Sunday, May 30, 2010

The Cure for XML in Web 2.0?

Earlier, I blogged about the Pain of XML in Web 2.0. I alluded to not being happy with the answer I ended up with. I'm happy to say that I'll finally be talking about a possible solution. As you see here, I have submitted a paper for the Balisage 2010 Conference entitled Where XForms meets the glass: Bridging between data and interaction design along with Charles Wiecha and Rahul Akolkar.

Here is the abstract:

XForms offers a model-view framework for XML applications. Some developers take a data-centric approach, developing XForms applications by first specifying abstract operations on data and then gradually giving those operations a concrete user interface using XForms widgets. Other developers start from the user interface and develop the MVC model only as far as is needed to support the desired user experience. Tools and design methods suitable for one group may be unhelpful (at best) for the other. We explore a way to bridge this divide by working within the conventions of existing Ajax frameworks such as Dojo.


Interested? Let me know and we can get a review copy of the paper to you. I have talked to many clients that want to integrate their meta data driven XML dominant data to the Web 2.0 work with DOJO and run into the impedance mismatch wall. Hopefully that wall will be coming down soon.

BTW, if you'd like to attend this great conference to hear about this topic and many others on the jam packed agenda, here is a great link to use to convince your management to let you join us in Montreal.

Thursday, May 27, 2010

XQuery: Powerful, Simple, Cool .. "Demo"

At IBM Impact this year, I did talks about the XML Feature Pack as well as basic introduction to the XPath 2.0, XSLT 2.0 and XQuery 1.0. I think one of the most useful parts of my talk was when I demoed code in XQuery. I found that people really saw the light (how simple and fully functioned XQuery is) once people saw the code in a useful application. Also, people that were experienced with XPath 1.0 appreciated the new features and people who had experience with XSLT 1.0 appreciated the syntax (closer to imperative coding). The application I used in the demo was the download stats program I have blogged about before. Let me take a second to do the same "demo" here.

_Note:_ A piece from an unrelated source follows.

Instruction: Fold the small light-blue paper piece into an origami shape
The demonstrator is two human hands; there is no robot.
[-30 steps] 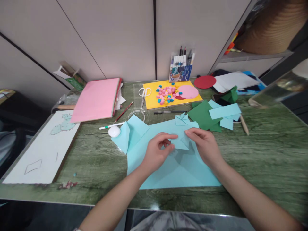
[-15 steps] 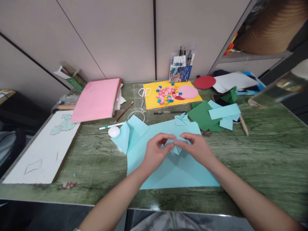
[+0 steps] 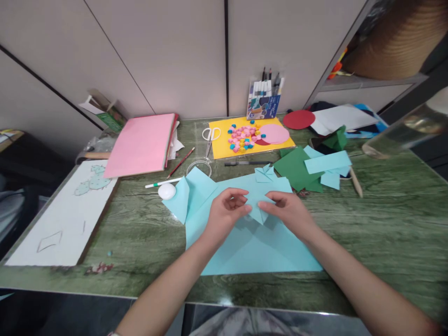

First, I have an XML input file of all the downloads over a certain time period. That XML file could come from a web services, a JMS message, or be loaded from a XML database. The data looks something like:


<?xml version="1.0" encoding="UTF-8"?>
<downloads>
<download>
<transaction>1</transaction>
<userid>user1</userid>
<uniqueCustomerId>uid-1</uniqueCustomerId>
<filename>xml_and_import_repositories.zip</filename>
<name>Mr. Andrew Spyker</name>
<email>user@email.com</email>
<companyname>IBM</companyname>
<datedownloaded>2009-11-20</datedownloaded>
</download>
<!-- more download records repeating -->
</downloads>


First I want to quickly get rid of all downloads that have "education" in the filename. Next I want to split the downloads that come from IBM'ers (email or company has some version of IBM in it) vs. the downloads that come from clients. Of those groups, I want to quickly group repeat downloaders (by uniqueCustomerId). I won't include it here, but I've show how to write some of this with Java and DOM in the past. It's sufficient to say that this code is very complex (imagine all the loops through the data you'd write for each of these steps). Let's look at these steps in XQuery:


(: Quickly get rid of education downloads :)
declare variable $allNonEducationDownloads := /downloads/download[not(contains(filename, '/education/'))];

(: Split the IBM downloads from non-IBM downloads :)
declare variable $allIBMDownloads :=
$allNonEducationDownloads[contains(upper-case(email), 'IBM')] |
$allNonEducationDownloads[contains(upper-case(companyname), 'IBM')] |
$allNonEducationDownloads[contains(upper-case(companyname), 'INTERNATIONAL BUSINESS MACHINES')];

(: Get the unique IBM downloader id's :)
declare variable $allIBMUniqueIds := distinct-values($allIBMDownloads/uniqueCustomerId);

(: Get the non-IBM downloads :)
declare variable $allNonIBMDownloads := $allNonEducationDownloads except $allIBMDownloads;

(: Get the unique non-IBM downloader id's :)
declare variable $allINonIBMUniqueIds := distinct-values($allNonIBMDownloads/uniqueCustomerId);


I think the most powerful line of the above code is the "except" statement. In that one quick statement, I can quickly express that we want to take all the downloads and remove the IBM downloads which leaves us with the non-IBM downloads. I think it's quite impressive that XQuery expresses the above statements in about the same amount of lines as the English language I used to describe the requirements.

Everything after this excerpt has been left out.